One of the most enjoyable, defining aspects of Cloud Nothings lies in their practically unfathomable sonic energy. While walking out onto the stage, loud and indistinctive noise slowly built to a frenzy, accompanying the three piece band. As the noise expanded, shadows rippled across the stage floor, seemingly emulating the tumult blaring through the speakers with increasing viciousness. The noise continues to build for what feels like minutes and much of the audience, while intrigued, is at this point noticeably confused. A middle-aged man standing next to me sporting a Fleetwood Mac t-shirt audibly mutters, “What the fuck is this bullshit? I cant hear myself think.” I am confused as to why he is here in the first place. This is not the sort band for sensitive and bitter types let alone a legitimate, old school, hard boiled, Fleetwood Mac fan. I mean, Christ. This is a band for savages and mad, ex-kings alike. Bassist TJ Duke and drummer Jayson Gerycz seem to agree as they suddenly lock eyes, beginning to play in a borderline punk style, with Duke aggressively strumming the bass while Gerycz punishes the poor drum kit before him with passionate yet somehow sloppy hits.
By the time lead singer and guitarist Dylan Baldi utters his first delightfully strained vocal, the audience is intrigued.

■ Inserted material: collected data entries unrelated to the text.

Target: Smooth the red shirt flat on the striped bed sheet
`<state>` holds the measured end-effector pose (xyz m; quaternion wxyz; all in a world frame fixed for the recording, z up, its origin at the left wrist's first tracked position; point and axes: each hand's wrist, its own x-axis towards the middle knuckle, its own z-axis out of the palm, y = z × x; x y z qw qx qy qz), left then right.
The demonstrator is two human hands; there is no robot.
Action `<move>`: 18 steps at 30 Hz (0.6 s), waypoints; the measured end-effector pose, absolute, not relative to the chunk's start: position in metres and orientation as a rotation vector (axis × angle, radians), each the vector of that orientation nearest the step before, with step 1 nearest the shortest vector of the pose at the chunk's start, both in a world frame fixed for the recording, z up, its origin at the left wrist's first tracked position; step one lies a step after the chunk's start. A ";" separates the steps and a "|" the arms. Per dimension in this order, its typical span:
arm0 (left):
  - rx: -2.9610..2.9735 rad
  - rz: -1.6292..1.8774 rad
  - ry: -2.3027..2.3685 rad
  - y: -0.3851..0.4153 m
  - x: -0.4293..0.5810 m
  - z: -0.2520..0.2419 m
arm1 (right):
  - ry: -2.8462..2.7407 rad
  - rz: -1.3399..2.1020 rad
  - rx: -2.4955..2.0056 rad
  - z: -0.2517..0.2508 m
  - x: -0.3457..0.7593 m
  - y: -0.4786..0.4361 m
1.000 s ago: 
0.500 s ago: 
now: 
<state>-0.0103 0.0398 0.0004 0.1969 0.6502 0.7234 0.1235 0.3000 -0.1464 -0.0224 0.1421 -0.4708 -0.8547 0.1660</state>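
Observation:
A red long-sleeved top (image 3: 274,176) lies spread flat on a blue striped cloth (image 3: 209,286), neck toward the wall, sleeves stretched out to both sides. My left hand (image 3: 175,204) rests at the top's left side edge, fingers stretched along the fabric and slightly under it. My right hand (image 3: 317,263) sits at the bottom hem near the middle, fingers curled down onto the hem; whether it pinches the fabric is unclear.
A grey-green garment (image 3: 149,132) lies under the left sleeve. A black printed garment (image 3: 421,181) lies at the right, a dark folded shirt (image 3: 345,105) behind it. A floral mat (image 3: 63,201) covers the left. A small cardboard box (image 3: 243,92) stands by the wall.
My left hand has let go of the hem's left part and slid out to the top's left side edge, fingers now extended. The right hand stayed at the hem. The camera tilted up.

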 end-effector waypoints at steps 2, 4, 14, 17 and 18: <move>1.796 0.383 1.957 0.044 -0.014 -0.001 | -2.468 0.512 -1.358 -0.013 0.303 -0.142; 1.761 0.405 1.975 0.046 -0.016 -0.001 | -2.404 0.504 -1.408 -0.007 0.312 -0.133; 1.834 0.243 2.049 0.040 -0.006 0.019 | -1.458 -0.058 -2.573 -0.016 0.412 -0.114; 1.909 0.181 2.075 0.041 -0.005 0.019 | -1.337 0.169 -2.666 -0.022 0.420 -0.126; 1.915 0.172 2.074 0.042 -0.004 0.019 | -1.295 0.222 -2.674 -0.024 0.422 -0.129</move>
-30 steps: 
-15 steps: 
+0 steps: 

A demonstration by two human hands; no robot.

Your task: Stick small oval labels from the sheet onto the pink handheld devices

Well, most of the audience anyway. The man standing next to me is still not having a good time. Meanwhile, I am all grins, taken by Baldi’s primal screams. Oh yes, and the drummer is wearing shades. He must know that his future is bright.
Cloud Nothings were a well-oiled machine, keen on hard-rocking tunes from the garage and seemingly not much else–let alone vapid banter that might halt their locomotive-like momentum. They do not seem to all too concerned with their sound quality but instead with putting on the most vibrant fucking show possible: If that means that you can’t always hear the lead vocals very clearly or that backing vocals cannot be heard at all, so be it. This is uncooked rock n roll. It’s, dare I say it, raw.
It’s exactly what goes down during “Stay Useless,” which I was a little bummed about at first because, among other reasons, I particularly enjoy the track’s lyrics. I am definitely not alone in considering this track to be one of their best. It’s a clear fan-favorite that sends the audience into hysterics. Everyone is jumping and it is at this point that I notice for the first time that the track has an incredibly similar melody and an even more similar feel in the chorus to that of The Strokes’ “Under The Cover of Darkness.” Only later would I discover that Attack On Memory, Cloud Nothings’ 2012 debut (on which “Stay Useless” is featured) came out just under a year after The Strokes’ Angles. But the similarity does not feel deliberate. The foremost difference between these bands is that The Strokes sound more glamorous. It’s almost as if you can hear Julian’s four thousand dollar leather jacket through the track. “Under The Cover of Darkness” is an enjoyable example of corporate cool, while “Stay Useless” is far more grounded in messy realities.
Oh and by the way, my Fleetwood friend has finally had it. He actually stormed out midway through the track’s guitar solo, a sonic peak that manages to be rude, semi-melodic, and driving all at the same time. He wouldn’t have lasted long anyhow. The surge is growing at this point and it’s quickly turning into a get-in-or-get-the-fuck-out sort of situation down on the floor.
By the time the third track begins to play, I am deep in the thick of the fray, engulfed in a tornado of throwing elbows, stomping feet, and spilling beers. All around me, former non-believers (more accurately but less satisfyingly classified as those previously unfamiliar with the band) are joining the cause before my blurring eyes, inspired by sonic madness before them.
It is important that I note this show is an unusual one in that it was one hundred percent free. Yesssir, one hundred percent certified free for you and me thanks to the good folks at Converse corp. Five hundred tickets were made available on a first come, first serve basis two weeks prior to the show online. The end result: It is clear that a fairly significant portion of the audience is new to Cloud Nothings. While this might be detrimental to some new bands still struggling to define their appeal, Baldi, Gerycz, and Duke need not worry. As the show continues, I float into a self-induced beer haze but the band does not, successfully selling their brand of manic passion throughout the remainder of the night.
When the final song commences, the mosh pit reaches a new level of mania, violent but ebullient, the perfected combination of the Apollonian and the Dionysian realized. Tonight’s show at the Music Hall of Williamsburg seems to have exceeded the expectations of fans and newcomers alike. It has been a punkish triumph. Let’s get another round.